4. M. C... se borne en appel à soutenir que la décision portant obligation de quitter le territoire français méconnaîtrait les stipulations de l’article 8 de la convention européenne de sauvegarde des droits de l’homme et des libertés fondamentales, en raison des liens personnels et familiaux qu’il aurait en France, contrairement à ce que le préfet aurait estimé dans cette décision, et de l’absence de lien avec son père, qui réside en Algérie. Toutefois, et ainsi que l’a relevé à juste titre le premier juge, d’une part, si l’intéressé a trois sœurs qui résident en France sous couvert d’un titre de séjour de dix ans, il se borne à produire leur certificat de résidence ainsi qu’une attestation d’une de ses sœurs. Or, ces éléments ne permettent pas d’apprécier les liens qu’il entretiendrait avec elles. D’autre part, célibataire et sans charge de famille, il est entré récemment en France, et n’y a été admis au séjour que temporairement le temps de l’instruction de sa demande d’asile. Si sa mère est décédée et si trois de ses sœurs vivent en France, sans que les liens qu’il entretient avec elles soient établis, il ne justifie pas être dépourvu d’attaches personnelles et familiales en Algérie. En conséquence et ainsi que l’a estimé le premier juge, la décision par laquelle le préfet de la Haute-Garonne lui a fait obligation de quitter le territoire français n’a pas porté au droit au respect de la vie privée et familiale de l'intéressé une atteinte disproportionnée aux buts en vue desquels elle a été prise et ne peut donc être regardée comme méconnaissant les stipulations de l'article 8 de la convention européenne de sauvegarde des droits de l’homme et des libertés fondamentales.
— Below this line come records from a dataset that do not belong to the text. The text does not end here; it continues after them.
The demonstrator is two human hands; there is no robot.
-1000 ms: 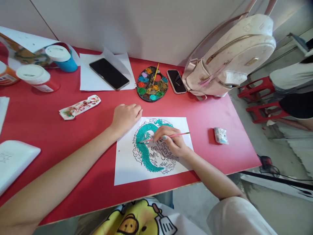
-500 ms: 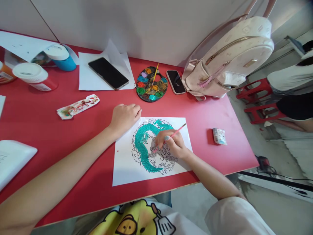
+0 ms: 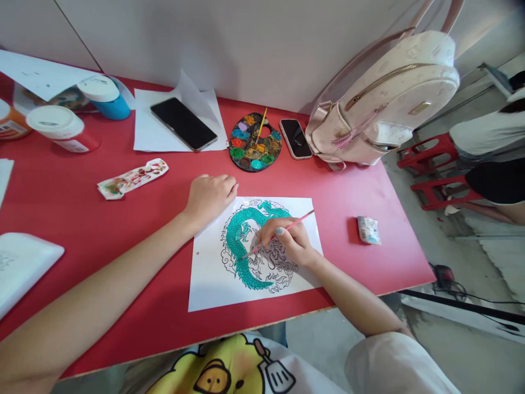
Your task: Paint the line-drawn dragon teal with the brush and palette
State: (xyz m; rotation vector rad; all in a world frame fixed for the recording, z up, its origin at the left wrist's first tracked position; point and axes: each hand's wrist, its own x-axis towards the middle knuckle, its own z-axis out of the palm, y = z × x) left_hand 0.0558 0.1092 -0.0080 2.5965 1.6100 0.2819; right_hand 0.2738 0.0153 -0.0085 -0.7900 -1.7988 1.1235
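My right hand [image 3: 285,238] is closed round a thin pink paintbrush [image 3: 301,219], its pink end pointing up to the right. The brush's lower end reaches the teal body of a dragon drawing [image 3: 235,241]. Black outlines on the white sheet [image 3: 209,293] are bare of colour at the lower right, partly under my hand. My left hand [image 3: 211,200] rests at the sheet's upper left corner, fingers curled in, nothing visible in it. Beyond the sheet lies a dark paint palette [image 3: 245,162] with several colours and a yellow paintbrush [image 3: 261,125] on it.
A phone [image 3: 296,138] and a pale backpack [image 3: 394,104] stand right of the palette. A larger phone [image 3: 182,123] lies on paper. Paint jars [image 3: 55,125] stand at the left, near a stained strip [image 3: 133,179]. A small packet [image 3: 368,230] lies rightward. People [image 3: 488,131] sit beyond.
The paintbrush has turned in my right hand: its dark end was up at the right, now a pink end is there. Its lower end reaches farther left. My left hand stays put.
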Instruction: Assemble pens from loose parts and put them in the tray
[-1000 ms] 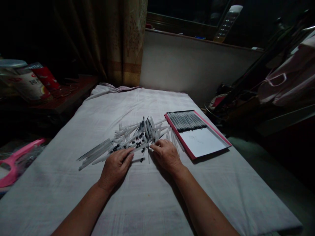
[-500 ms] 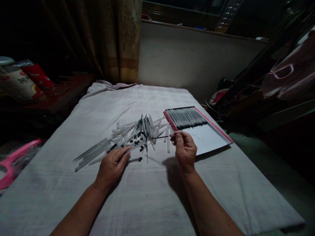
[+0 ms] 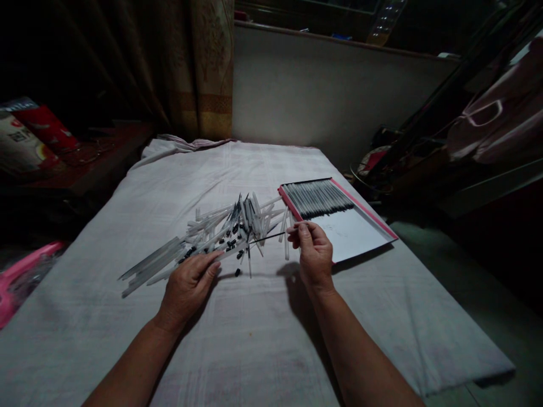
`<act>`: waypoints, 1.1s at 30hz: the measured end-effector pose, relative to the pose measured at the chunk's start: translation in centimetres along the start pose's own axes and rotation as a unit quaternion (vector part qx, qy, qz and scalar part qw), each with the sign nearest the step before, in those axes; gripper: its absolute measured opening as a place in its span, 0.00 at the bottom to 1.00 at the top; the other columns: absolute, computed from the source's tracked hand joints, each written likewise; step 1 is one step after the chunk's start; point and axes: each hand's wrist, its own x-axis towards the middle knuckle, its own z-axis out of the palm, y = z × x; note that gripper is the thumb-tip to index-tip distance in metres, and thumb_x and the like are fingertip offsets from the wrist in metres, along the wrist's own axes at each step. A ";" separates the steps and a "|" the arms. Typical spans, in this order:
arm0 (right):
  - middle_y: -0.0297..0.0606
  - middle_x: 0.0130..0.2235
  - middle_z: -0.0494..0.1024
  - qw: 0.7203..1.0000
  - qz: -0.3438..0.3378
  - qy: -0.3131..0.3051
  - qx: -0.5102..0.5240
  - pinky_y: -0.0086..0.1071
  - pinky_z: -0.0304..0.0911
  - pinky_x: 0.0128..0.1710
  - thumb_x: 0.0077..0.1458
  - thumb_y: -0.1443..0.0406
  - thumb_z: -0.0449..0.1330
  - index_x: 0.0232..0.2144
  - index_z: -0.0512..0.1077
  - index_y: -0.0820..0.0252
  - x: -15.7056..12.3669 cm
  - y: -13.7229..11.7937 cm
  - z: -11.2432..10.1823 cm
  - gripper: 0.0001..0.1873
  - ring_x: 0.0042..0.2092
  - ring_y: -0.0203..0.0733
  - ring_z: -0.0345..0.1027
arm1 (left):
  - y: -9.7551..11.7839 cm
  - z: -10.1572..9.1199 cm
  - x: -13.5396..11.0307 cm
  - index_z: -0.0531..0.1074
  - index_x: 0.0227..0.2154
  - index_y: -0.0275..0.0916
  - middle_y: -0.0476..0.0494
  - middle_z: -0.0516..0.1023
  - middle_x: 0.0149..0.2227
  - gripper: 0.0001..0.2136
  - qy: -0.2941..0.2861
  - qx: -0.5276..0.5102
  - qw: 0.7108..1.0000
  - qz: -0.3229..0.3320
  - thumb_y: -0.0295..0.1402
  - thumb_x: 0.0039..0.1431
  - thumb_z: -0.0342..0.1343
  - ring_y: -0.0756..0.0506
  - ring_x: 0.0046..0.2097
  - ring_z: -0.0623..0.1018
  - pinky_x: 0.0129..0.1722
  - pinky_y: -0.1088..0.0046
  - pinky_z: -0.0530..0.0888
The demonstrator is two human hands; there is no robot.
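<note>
My left hand (image 3: 186,285) is closed on a translucent white pen barrel (image 3: 233,250) that points right. Between the pinched fingertips of my right hand (image 3: 314,254) is a thin dark pen refill (image 3: 269,237), its left end at or very near the barrel's right end; I cannot tell whether it is inside. Just beyond both hands lies a loose pile of clear barrels (image 3: 212,223) and dark-tipped refills (image 3: 245,212). Small black plugs (image 3: 237,272) are scattered in front of it. More long barrels (image 3: 153,263) lie to the left.
A shallow pink-edged box lid (image 3: 369,237) stands behind my right hand, with a row of pens (image 3: 318,198) in it. A pale cloth (image 3: 250,350) covers the table. Jars and packets (image 3: 29,138) are at far left, near a pink plastic item (image 3: 21,271).
The refill's left end has come closer to the barrel's right end. The whole view has shifted slightly; both hands keep their hold.
</note>
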 end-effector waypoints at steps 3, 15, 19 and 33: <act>0.37 0.27 0.80 1.000 0.012 -0.009 0.013 0.27 0.60 0.22 0.52 0.53 0.63 0.29 0.72 0.59 0.0 0.1 0.1 0.15 0.25 0.35 0.69 | 0.0 0.0 0.0 0.79 0.44 0.41 0.44 0.84 0.39 0.14 -0.002 -0.004 1.000 0.002 0.41 0.66 0.51 0.45 0.39 0.82 0.40 0.70 0.78; 0.37 0.26 0.80 0.999 0.031 0.007 0.029 0.26 0.59 0.22 0.51 0.53 0.63 0.29 0.72 0.60 0.3 0.1 -0.2 0.16 0.23 0.34 0.68 | 0.1 0.0 0.0 0.79 0.44 0.42 0.43 0.84 0.40 0.16 -0.019 -0.011 0.999 -0.033 0.44 0.65 0.50 0.44 0.40 0.82 0.42 0.68 0.78; 0.37 0.26 0.81 0.999 0.041 0.004 0.030 0.26 0.59 0.22 0.50 0.53 0.63 0.29 0.73 0.60 0.2 0.2 -0.1 0.16 0.23 0.34 0.68 | 0.3 -0.1 0.0 0.79 0.43 0.42 0.43 0.84 0.40 0.16 -0.016 -0.009 0.999 -0.026 0.43 0.66 0.50 0.44 0.40 0.82 0.42 0.68 0.78; 0.37 0.26 0.80 0.999 0.028 0.003 0.025 0.27 0.59 0.22 0.51 0.53 0.63 0.29 0.73 0.60 0.2 0.1 -0.2 0.15 0.24 0.34 0.69 | 0.2 -0.1 0.1 0.79 0.44 0.42 0.43 0.84 0.39 0.15 -0.014 0.009 1.000 -0.006 0.42 0.66 0.50 0.44 0.39 0.82 0.40 0.69 0.78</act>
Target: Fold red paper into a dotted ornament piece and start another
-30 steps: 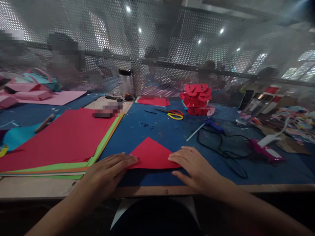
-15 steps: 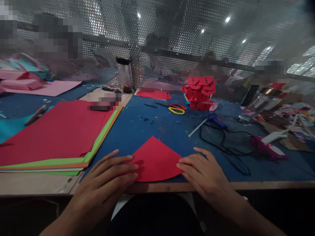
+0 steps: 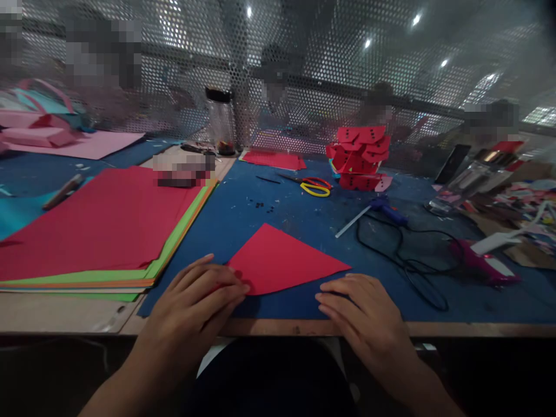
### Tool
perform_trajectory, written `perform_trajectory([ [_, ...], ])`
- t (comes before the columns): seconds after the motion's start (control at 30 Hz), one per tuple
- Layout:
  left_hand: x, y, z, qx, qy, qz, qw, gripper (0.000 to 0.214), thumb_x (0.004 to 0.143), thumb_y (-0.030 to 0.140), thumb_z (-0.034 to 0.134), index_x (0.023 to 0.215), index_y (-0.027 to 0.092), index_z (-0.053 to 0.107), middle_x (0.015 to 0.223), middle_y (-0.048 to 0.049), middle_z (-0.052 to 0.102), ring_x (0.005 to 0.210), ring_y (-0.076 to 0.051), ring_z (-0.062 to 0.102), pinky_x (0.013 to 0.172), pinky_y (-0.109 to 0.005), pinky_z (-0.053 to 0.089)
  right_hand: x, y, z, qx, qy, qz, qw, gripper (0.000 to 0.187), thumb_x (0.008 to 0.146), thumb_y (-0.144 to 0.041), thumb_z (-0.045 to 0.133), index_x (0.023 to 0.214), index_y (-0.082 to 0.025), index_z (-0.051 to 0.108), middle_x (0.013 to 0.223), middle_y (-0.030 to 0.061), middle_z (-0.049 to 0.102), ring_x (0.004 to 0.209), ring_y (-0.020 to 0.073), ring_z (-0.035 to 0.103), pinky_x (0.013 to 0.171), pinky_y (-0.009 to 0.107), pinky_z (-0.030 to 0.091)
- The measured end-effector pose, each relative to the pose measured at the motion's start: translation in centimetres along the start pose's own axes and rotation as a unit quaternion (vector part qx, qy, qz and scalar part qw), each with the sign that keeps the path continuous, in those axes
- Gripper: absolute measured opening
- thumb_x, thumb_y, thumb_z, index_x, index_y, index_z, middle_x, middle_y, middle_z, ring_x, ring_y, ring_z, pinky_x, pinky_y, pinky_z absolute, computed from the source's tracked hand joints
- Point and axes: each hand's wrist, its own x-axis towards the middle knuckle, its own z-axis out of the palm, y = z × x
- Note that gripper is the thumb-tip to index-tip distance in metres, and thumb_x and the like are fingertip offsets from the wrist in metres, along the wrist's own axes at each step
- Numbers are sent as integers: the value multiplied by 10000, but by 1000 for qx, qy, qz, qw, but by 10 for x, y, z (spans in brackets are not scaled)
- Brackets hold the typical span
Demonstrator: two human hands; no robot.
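In front of me on the blue table mat (image 3: 299, 223) lies a red paper piece (image 3: 278, 260), shaped like a wedge with a curved near edge. Its left corner is under the fingers of my left hand (image 3: 195, 313), which are bent close together over it; the thumb is hidden. My right hand (image 3: 369, 313) rests on the mat just below the paper's right corner, apart from it, with its fingers stretched out and holding nothing.
Stacked coloured paper (image 3: 108, 226) lies at left. Scissors (image 3: 315, 188), tiny black bits (image 3: 260, 205) and red paper shapes (image 3: 360, 156) sit beyond the wedge. A blue glue gun (image 3: 388, 210) and its black cable are at right, near a magenta device (image 3: 484, 263) and a jar (image 3: 460, 179).
The red paper has turned and shifted away from me, its right corner now pointing right. My right hand has come off its edge; my left fingers stay on the left corner.
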Motion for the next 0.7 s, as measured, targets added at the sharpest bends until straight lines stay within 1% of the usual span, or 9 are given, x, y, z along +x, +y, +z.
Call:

5. Il résulte de ce qui précède que la requête de M. C..., qui est manifestement dépourvue de fondement, ne peut qu’être rejetée, tant dans ses conclusions à fin d’annulation du jugement attaqué que, par voie de conséquence, dans ses conclusions tendant à l’application combinée des articles L. 761-1 du code de justice administrative et 37 de la loi n° 91-647 du 10 juillet 1991 relative à l’aide juridique, et en application des dispositions précitées de l’article R. 222-1 du code de justice administrative.



ORDONNE :


Article 1er : La requête de M. C... est rejetée.

Article 2 : La présente ordonnance sera notifiée à A... D... C... et au ministre de l’intérieur et des outre-mer. Copie en sera adressée au préfet de la Haute-Garonne.



Fait à Toulouse, le 14 mars 2023.


Le président de la 3ème chambre,




Éric Rey-Bèthbéder



La République mande et ordonne au ministre de l’intérieur et des outre-mer, en ce qui le concerne, et à tous huissiers de justice à ce requis, en ce qui concerne les voies de droit commun contre les parties privées, de pourvoir à l’exécution de la présente ordonnance.